Data section:
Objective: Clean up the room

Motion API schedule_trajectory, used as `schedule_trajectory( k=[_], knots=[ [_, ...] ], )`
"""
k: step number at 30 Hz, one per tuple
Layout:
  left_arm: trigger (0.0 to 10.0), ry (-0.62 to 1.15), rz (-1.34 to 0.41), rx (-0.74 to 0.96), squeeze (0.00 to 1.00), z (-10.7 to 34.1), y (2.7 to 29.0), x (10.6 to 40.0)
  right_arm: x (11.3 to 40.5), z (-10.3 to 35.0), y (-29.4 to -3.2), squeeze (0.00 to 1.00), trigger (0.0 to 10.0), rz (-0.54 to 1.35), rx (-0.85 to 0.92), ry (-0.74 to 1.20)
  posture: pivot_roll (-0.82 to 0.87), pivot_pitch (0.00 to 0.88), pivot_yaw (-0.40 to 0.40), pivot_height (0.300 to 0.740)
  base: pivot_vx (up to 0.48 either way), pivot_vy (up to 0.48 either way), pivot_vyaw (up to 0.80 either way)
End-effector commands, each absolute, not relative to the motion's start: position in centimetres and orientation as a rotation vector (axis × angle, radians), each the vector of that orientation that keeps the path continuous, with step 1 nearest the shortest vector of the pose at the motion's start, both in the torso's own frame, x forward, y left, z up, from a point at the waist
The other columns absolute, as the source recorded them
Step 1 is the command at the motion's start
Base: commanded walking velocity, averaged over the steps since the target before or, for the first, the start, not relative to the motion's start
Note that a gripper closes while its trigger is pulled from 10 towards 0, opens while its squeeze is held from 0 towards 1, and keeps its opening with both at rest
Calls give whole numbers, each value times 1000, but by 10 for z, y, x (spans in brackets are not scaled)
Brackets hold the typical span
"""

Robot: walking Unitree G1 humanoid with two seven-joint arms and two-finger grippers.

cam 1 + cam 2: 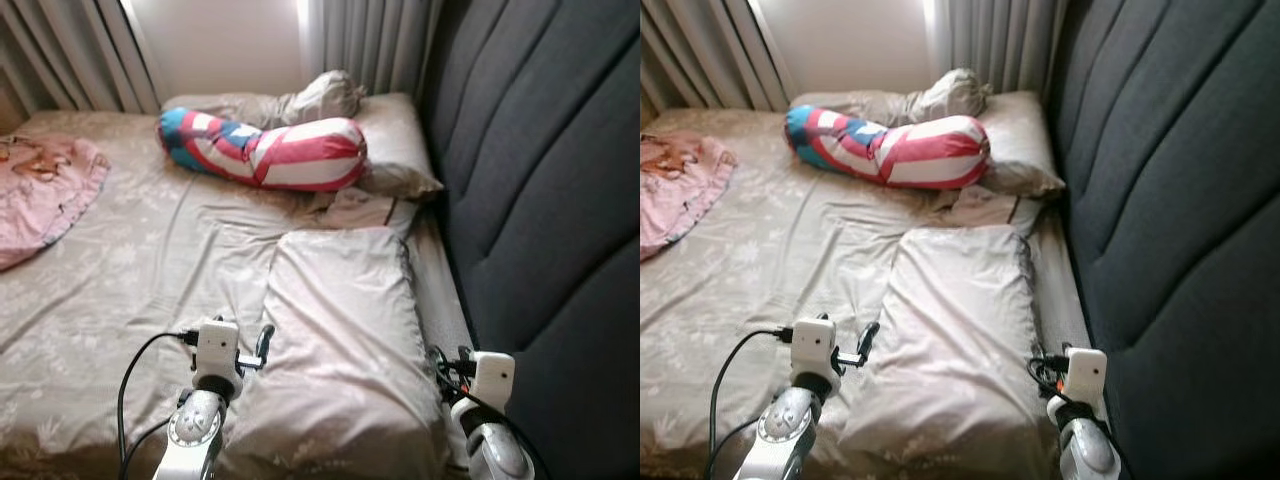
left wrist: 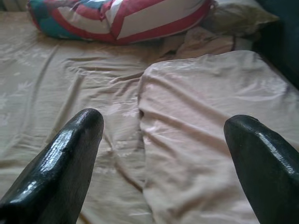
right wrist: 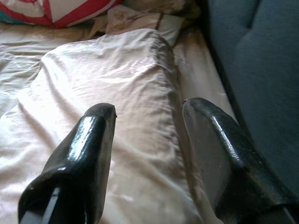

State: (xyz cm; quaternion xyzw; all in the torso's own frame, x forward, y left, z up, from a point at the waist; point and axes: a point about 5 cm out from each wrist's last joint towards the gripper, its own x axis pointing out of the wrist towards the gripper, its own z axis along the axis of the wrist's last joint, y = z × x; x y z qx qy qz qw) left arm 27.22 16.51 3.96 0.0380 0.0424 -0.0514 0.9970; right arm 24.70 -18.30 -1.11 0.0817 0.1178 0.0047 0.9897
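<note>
Landmark: the beige pillow [image 1: 345, 330] lying flat on the bed [image 1: 120, 270], alongside the dark padded headboard [image 1: 540, 200].

Left gripper [image 2: 163, 158]: above the pillow's edge away from the headboard, jaws spread wide, holding nothing. Right gripper [image 3: 149, 135]: above the pillow's headboard-side edge, jaws parted, empty.

Beyond the pillow: striped bolster [image 1: 265, 150] lying against a second beige pillow [image 1: 395, 140]; a rumpled cloth [image 1: 360, 210] lies between that pair and the near pillow. Pink blanket [image 1: 45, 185] well off to the far side of the bed from the pillow.

Risks, as I judge them:
- Left fingers straddle the pillow edge and the loose sheet; closing here could pinch sheet along with the pillowcase and drag bedding.
- Right gripper works close to the headboard; a small lateral drift could scrape fingers on the padding or slip into the gap beside the mattress.
- Soft filling: uneven two-sided lift would let the pillow sag or slide free.
</note>
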Motion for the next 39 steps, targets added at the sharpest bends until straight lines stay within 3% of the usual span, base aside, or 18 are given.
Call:
schedule_trajectory(
  k=[1, 10, 24, 28, 39],
  knots=[
    [10000, 67, -110, 72, 0, 43, 163, 274, 243, -14, -188, 0, 10000, -3, 166, 245, -108, 22, -40, 740, 277, 0, 0],
    [10000, 63, -119, 78, 0, 44, 163, 275, 241, -16, -190, 0, 10000, -6, 170, 253, -109, 28, -37, 740, 272, 0, 0],
    [10000, 19, -119, 54, 0, 54, 163, 282, 241, -16, -193, 0, 10000, 0, 173, 243, -110, 36, -35, 740, 0, 0, 0],
    [10000, 12, -118, 51, 0, 57, 163, 284, 251, -11, -179, 0, 10000, 16, 169, 227, -111, 36, -34, 740, 0, 0, 0],
    [10000, 14, -120, 45, 0, 57, 162, 284, 251, -11, -179, 0, 10000, 13, 167, 227, -111, 37, -34, 740, 0, 0, 0]
  ],
)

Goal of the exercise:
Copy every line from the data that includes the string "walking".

Response for this exercise:
Base: commanded walking velocity, averaged over the steps since the target before or, for the first, the start, not relative to the motion's start
Robot: walking Unitree G1 humanoid with two seven-joint arms and two-finger grippers.

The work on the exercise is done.